CoreLogic Releases Q3 Home Equity Analysis

Irvine, CA, December 16, 2015—Two-hundred-and-fifty-six thousand properties regained equity in the third quarter of 2015, bringing the total number of mortgaged residential properties with equity at the end of Q3 2015 to approximately 46.3 million, or 92% of all homes with an outstanding mortgage, according to CoreLogic.

Nationwide, borrower equity increased year over year by $741 billion in Q3 2015.

The total number of mortgaged residential properties with negative equity stood at 4.1 million, or 8.1%, in Q3 2015. That was down 4.7% quarter over quarter from 4.3 million homes, or 8.7%, compared with Q2 2015 and down 20.7% year over year from 5.2 million homes, or 10.4%, compared with Q3 2014.

For the homes in negative equity status, the national aggregate value of negative equity was $301 billion at the end of Q3 2015, declining approximately $8.1 billion from $309.1 billion in Q2 2015, a decrease of 2.6%. On a year-over-year basis, the value of negative equity declined overall from $341 billion in Q3 2014, representing a decrease of 11.8% in 12 months.  

Of the more than 50 million residential properties with a mortgage, approximately 8.9 million, or 17.6%, have less than 20% equity (referred to as “under-equitied”) and 1.1 million, or 2.2%, have less than 5% equity (referred to as near-negative equity).

“Home price growth continued to lift borrower equity positions and increase the number of borrowers with sufficient equity to participate in the mortgage market," said Frank Nothaft, chief economist for CoreLogic. "In Q3 2015 there were 37.5 million borrowers with at least 20% equity, up 7% from 35 million in Q3 2014. In the last three years, borrowers with at least 20% equity have increased by 11 million, a substantial uptick that is driving rapid growth in home equity originations.” 
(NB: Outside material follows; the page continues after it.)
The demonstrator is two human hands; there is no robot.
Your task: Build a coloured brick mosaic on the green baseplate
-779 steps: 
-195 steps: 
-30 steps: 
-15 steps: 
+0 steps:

“Homeowner equity is the largest source of wealth for many Americans,” said Anand Nallathambi, president and CEO of CoreLogic. “The rise in home prices, expected to be at least 5% in 2016, will continue to build wealth and confidence across America. As this process continues, it will provide support for the housing market and the broader economy throughout next year.”